• [How to complete this task]: Transcribe exactly the first line of the listing below and each line that follows it, ending with the line that contains "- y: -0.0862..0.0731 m", and omit the remainder.

################

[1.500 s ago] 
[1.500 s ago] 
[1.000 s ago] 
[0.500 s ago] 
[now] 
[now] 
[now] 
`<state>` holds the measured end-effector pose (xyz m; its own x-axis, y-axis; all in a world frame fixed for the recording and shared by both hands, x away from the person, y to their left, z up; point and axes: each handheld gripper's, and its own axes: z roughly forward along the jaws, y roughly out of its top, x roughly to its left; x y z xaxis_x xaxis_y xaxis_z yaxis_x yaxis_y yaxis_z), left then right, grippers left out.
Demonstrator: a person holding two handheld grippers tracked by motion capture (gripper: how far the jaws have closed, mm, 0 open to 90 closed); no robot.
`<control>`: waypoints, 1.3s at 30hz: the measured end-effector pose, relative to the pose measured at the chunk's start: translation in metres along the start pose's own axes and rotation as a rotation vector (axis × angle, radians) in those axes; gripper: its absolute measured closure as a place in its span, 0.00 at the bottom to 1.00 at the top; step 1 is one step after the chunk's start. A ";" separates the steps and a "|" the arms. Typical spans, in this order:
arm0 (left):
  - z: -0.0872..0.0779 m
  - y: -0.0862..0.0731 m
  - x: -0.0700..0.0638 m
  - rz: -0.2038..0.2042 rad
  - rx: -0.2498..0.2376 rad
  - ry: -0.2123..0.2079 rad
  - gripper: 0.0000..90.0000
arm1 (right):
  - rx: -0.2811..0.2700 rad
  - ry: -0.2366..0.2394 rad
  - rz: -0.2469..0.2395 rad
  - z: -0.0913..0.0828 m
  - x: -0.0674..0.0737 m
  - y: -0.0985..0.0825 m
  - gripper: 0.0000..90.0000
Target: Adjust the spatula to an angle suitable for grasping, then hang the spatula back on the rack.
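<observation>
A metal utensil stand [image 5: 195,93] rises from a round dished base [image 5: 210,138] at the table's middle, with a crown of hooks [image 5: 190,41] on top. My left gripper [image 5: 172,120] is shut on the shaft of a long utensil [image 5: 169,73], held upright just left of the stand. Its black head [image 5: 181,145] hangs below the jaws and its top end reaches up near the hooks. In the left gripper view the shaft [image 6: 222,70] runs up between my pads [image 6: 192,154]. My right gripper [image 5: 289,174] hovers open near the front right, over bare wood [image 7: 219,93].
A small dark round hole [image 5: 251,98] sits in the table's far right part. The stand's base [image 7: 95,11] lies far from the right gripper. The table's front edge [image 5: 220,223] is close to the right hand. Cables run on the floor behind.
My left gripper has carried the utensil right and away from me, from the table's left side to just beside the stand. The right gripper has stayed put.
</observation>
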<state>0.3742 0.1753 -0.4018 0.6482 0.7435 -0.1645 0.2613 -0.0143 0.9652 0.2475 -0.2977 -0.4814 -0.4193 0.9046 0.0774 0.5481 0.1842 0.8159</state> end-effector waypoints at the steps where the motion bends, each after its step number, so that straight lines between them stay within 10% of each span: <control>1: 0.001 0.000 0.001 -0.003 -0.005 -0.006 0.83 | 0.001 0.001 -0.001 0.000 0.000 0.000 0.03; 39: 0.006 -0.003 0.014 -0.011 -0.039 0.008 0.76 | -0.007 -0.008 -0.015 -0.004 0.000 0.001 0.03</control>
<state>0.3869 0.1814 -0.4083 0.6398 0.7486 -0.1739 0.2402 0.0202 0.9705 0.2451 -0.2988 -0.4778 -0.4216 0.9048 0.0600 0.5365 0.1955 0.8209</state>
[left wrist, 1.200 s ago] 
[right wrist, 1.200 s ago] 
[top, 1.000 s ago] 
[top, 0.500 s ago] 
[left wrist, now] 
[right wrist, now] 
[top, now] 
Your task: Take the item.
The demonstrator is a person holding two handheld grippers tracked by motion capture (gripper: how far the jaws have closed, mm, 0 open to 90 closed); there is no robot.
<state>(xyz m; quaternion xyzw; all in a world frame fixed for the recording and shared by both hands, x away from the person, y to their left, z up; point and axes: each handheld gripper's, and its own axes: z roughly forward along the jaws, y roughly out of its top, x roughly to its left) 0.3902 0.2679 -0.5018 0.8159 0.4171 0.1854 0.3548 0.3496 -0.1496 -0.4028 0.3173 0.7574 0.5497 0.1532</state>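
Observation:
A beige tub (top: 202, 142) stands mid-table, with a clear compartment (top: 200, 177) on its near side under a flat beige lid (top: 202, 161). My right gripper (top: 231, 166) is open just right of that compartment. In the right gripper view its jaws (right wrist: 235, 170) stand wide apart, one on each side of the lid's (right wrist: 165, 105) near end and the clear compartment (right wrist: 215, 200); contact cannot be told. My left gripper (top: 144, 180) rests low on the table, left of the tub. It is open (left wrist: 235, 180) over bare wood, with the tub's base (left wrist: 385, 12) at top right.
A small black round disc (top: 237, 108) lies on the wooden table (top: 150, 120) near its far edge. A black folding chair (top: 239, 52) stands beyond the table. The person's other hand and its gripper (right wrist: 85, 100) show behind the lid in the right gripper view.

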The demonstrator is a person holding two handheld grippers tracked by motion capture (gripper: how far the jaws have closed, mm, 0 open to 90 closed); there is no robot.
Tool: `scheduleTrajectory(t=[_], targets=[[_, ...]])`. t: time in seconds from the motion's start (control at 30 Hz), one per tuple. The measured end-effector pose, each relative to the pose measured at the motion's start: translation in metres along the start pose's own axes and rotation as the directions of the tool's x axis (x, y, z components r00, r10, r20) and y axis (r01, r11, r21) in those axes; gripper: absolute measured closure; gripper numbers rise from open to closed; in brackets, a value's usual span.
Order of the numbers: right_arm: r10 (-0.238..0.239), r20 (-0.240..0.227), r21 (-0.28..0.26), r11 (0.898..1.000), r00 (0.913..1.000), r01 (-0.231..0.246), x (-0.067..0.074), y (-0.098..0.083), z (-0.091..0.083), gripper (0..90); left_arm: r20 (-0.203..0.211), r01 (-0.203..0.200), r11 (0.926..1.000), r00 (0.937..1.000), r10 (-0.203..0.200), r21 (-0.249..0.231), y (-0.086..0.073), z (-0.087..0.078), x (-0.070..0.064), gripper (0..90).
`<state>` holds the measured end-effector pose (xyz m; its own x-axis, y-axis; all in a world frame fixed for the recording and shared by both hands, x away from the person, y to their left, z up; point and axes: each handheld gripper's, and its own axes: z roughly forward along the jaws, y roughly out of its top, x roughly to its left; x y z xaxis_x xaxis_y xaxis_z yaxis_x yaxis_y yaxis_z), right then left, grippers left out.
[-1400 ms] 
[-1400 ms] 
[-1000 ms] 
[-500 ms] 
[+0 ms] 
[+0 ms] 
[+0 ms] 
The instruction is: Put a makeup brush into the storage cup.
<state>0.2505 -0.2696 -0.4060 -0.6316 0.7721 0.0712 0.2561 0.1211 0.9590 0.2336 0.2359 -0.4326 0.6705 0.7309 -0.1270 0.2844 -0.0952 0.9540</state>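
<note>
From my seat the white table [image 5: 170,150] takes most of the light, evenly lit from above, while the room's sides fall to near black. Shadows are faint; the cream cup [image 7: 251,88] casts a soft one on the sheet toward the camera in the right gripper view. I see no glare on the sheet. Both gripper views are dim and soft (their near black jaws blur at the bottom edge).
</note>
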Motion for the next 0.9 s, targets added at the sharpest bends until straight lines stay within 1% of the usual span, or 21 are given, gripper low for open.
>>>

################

• [Your solution]:
[1.500 s ago] 
[1.500 s ago] 
[1.000 s ago] 
[0.500 s ago] 
[now] 
[now] 
[now] 
`<state>` holds the measured end-effector pose (xyz m; its own x-axis, y-axis; all in a world frame fixed for the recording and shared by both hands, x away from the person, y to their left, z up; point and axes: each handheld gripper's, and its own axes: z roughly forward along the jaws, y roughly out of its top, x roughly to its left; x y z xaxis_x xaxis_y xaxis_z yaxis_x yaxis_y yaxis_z), left then right, grippers left out.
Demonstrator: a person holding two handheld grippers tracked by motion capture (gripper: how far the jaws have closed, mm, 0 open to 90 closed); no robot.
`<control>`: waypoints, 1.3s at 30hz: the measured end-effector pose, relative to the pose measured at the chunk's start: translation in metres along the start pose's own axes and rotation as a rotation vector (axis × angle, radians) in those axes; gripper: its absolute measured closure as a place in its span, 0.00 at the bottom to 1.00 at the top; step 1 is one step after the chunk's start. A ";" separates the steps and a "|" the arms. Typical spans, in this order:
arm0 (left):
  - z: -0.0872..0.0779 m
  - y: -0.0862..0.0731 m

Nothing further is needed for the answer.